Quote verbatim the span of lines that begins the listing below and closes with the line containing "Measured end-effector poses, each".

[Start of section]

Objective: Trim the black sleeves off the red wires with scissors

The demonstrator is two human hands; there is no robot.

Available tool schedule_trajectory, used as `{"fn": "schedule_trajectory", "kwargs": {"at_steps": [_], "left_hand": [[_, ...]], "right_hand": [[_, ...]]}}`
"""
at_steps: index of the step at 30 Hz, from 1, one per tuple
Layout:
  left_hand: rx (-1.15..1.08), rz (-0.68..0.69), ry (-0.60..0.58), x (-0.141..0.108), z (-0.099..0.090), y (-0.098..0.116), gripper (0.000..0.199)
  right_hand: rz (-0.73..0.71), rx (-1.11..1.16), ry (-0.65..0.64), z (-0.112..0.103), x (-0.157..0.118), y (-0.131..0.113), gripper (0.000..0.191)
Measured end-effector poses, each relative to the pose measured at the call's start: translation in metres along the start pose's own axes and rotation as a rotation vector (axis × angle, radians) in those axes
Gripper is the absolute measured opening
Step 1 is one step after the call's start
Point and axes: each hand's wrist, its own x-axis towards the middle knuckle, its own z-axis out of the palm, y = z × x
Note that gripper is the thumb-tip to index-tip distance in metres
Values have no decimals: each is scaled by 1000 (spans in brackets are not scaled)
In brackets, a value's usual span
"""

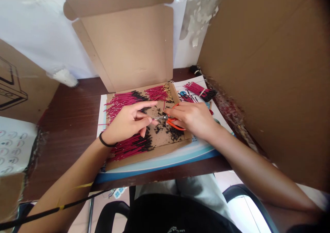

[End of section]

→ Written solution
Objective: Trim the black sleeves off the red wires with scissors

The demonstrator is two human hands; there is no robot.

Available tool schedule_trajectory, used as `{"fn": "schedule_trajectory", "kwargs": {"at_steps": [_], "left_hand": [[_, ...]], "right_hand": [[_, ...]]}}`
"""
at_steps: index of the step at 30 Hz, from 1, one per tuple
Layout:
  left_hand: rx (-1.15..1.08), rz (-0.68..0.69), ry (-0.60..0.58), x (-0.141..0.108), z (-0.099..0.090), y (-0.098..0.116), gripper (0.000..0.199)
  right_hand: rz (-0.73..0.71), rx (-1.11..1.16), ry (-0.65..0.64), z (-0.112..0.103), x (-0.157..0.118), y (-0.131..0.113), gripper (0.000..0.191)
Measured end-effector poses, each relative to the pose measured at the call's start: translation in metres along the start pose's own axes and rotation as a rotation vector (axis × angle, radians) in those axes

The required output has now been supplied.